*What you need to do:* The reply is to contain the full listing, repeated exactly, with pictures left out.
▼▼▼
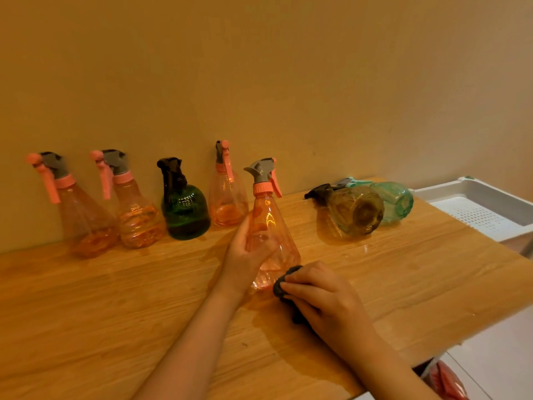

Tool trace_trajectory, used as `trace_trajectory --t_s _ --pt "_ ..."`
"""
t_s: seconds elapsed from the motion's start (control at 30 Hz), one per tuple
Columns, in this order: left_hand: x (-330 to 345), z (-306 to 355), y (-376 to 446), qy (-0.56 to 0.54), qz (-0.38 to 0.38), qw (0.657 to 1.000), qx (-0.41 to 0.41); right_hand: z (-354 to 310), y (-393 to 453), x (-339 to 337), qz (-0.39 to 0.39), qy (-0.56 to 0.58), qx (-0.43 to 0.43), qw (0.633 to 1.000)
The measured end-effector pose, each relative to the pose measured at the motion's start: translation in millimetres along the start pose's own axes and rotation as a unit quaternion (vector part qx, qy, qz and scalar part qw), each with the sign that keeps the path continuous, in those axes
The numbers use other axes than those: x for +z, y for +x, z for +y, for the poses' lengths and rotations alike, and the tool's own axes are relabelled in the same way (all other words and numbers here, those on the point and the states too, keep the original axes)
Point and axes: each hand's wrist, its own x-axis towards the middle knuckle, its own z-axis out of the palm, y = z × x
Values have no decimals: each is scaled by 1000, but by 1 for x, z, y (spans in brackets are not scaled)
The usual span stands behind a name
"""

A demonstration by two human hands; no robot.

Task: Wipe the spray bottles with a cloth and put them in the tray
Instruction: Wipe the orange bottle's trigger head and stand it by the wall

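Note:
My left hand [245, 252] grips a clear orange spray bottle [272, 226] with a grey and pink trigger head, holding it upright on the wooden table [115, 298]. My right hand [320, 295] is closed on a dark grey cloth [284, 281] pressed against the bottle's lower right side. Along the wall stand three more orange bottles [86, 215], [135, 209], [227, 194] and a dark green bottle [184, 206]. A brownish bottle [352, 212] and a pale green bottle [395, 200] lie on their sides to the right. The white tray [490, 197] sits beyond the table's right end.
A tan wall runs close behind the row of bottles. The table's right edge drops off near the white perforated tray. Below the front right corner are white surfaces and something red [447, 382].

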Motion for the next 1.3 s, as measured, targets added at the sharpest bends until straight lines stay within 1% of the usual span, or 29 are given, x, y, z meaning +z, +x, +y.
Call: trace_trajectory --t_s 0.07,0.13,0.27,0.4,0.47,0.57,0.67,0.73,0.8,0.87,0.97,1.07,1.2,1.3 --pt "0 1 0 -9 -3 1000 -8 1 -1 0 -7 -12 5 1000" --pt "-1 3 -1 -1 -2 1000 -11 2 -1 0 4 -29 26 999" --pt "-5 4 -1 -28 -17 999 -19 4 -1 -1 24 -62 69 995" --pt "-4 2 -1 -26 -18 999 -14 4 3 1 34 -35 75 996" --pt "-3 2 -2 -14 -16 1000 -2 5 8 2 48 -15 97 994" --pt "-3 2 -3 2 -31 999 11 8 30 0 63 -17 120 991" --pt "-2 3 -4 9 -39 999 29 14 66 -2 49 -64 119 990" --pt "-2 2 -4 17 -37 998 41 19 89 -4 55 -80 121 988" --pt "-1 2 -5 18 -32 998 43 24 106 -6 76 -69 133 986" --pt "-3 1 -4 12 -23 999 37 27 114 -5 72 -45 148 985" --pt "-3 -1 -4 5 -6 1000 28 26 103 1 53 -24 144 988" --pt "-6 -1 -3 4 23 1000 17 18 73 4 30 -11 128 991" --pt "-4 0 -2 -1 23 1000 11 7 25 -2 23 26 137 990" --pt "-3 1 -1 -7 33 999 14 5 4 1 -7 27 119 992"
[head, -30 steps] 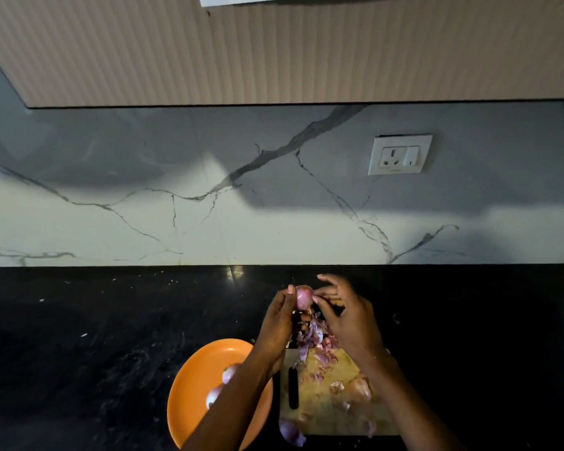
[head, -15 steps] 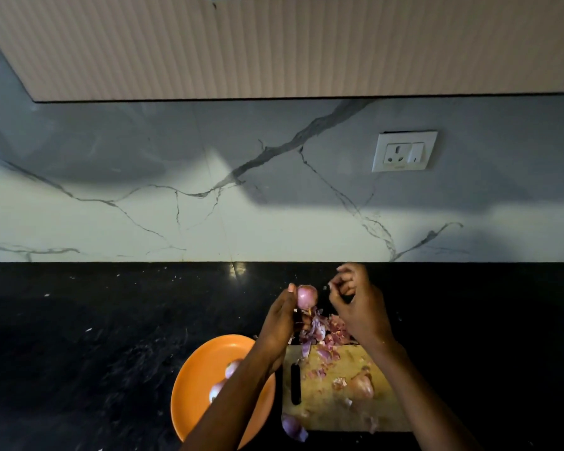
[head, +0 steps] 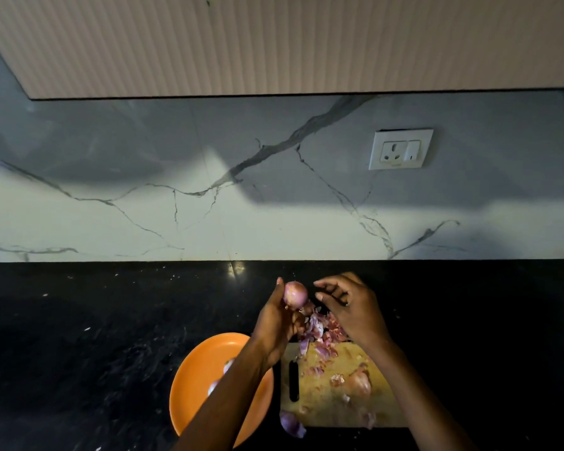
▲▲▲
*Answer space:*
Tool trace_trajectory, used as `trace_trajectory --t_s _ --pt "_ ..."`
"""
t_s: seconds elapsed from the motion's start (control at 30 Hz), one per tuple
Columns, in this order: left_hand: x (-330 to 345), z (-306 to 355), y (-376 to 446), qy (-0.56 to 0.54), qz (-0.38 to 0.38), qw (0.657 to 1.000), qx (-0.41 to 0.41); right_hand: z (-354 to 310), y (-393 to 453), x (-339 to 337), qz (-0.39 to 0.39), qy (-0.56 to 0.58), qx (-0.43 to 0.43), qw (0.633 to 1.000)
The measured end-effector pose, each relative to the pose measured at the motion's start: translation in millimetres along the start pose's own axes and rotation as a unit quaternion (vector part qx, qy, qz and scalar part qw), each with the sign that keeps the path continuous, in those axes
The numbers use other axes than those: x for +z, y for +x, z for +y, for the poses' lengths and rotations alike, and the tool's own axes are relabelled in the same way (all other words and numbers here, those on the point and the states too, keep the original axes)
Point and axes: each hand's wrist, its own x-axis towards the middle knuckle, its own z-axis out of the palm, y = z × x
Values have no decimals: each is scaled by 1000, but by 1 for x, z, y (spans in brackets are not scaled)
The usual span stands behind a name
"""

A demonstration by two human hands; no robot.

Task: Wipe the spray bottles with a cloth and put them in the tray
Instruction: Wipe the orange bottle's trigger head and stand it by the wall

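Note:
My left hand [245, 252] grips a clear orange spray bottle [272, 226] with a grey and pink trigger head, holding it upright on the wooden table [115, 298]. My right hand [320, 295] is closed on a dark grey cloth [284, 281] pressed against the bottle's lower right side. Along the wall stand three more orange bottles [86, 215], [135, 209], [227, 194] and a dark green bottle [184, 206]. A brownish bottle [352, 212] and a pale green bottle [395, 200] lie on their sides to the right. The white tray [490, 197] sits beyond the table's right end.
A tan wall runs close behind the row of bottles. The table's right edge drops off near the white perforated tray. Below the front right corner are white surfaces and something red [447, 382].
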
Motion for the next 1.3 s, as measured, targets added at the sharpest bends until straight lines stay within 1% of the usual span, or 29 are given, x, y, z meaning +z, +x, +y.
Call: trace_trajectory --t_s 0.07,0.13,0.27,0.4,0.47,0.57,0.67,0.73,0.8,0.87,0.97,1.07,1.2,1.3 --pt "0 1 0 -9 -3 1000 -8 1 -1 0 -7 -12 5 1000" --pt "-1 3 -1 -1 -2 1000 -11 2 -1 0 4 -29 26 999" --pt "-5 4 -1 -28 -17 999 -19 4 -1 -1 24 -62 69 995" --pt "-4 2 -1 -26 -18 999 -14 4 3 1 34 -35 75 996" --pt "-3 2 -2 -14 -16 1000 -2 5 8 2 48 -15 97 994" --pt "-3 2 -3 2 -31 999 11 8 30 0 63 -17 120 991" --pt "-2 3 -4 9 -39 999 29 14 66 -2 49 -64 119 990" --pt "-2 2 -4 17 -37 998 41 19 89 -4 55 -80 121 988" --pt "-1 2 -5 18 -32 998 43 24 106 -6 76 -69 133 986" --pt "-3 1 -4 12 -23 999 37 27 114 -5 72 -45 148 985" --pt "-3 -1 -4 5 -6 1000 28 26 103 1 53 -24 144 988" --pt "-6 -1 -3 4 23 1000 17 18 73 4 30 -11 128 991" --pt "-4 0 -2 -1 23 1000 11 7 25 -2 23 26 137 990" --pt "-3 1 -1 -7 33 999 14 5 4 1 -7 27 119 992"
[head, -30 steps] 
[head, -15 steps] 
[head, +0 steps] 

With that, the exercise is finished.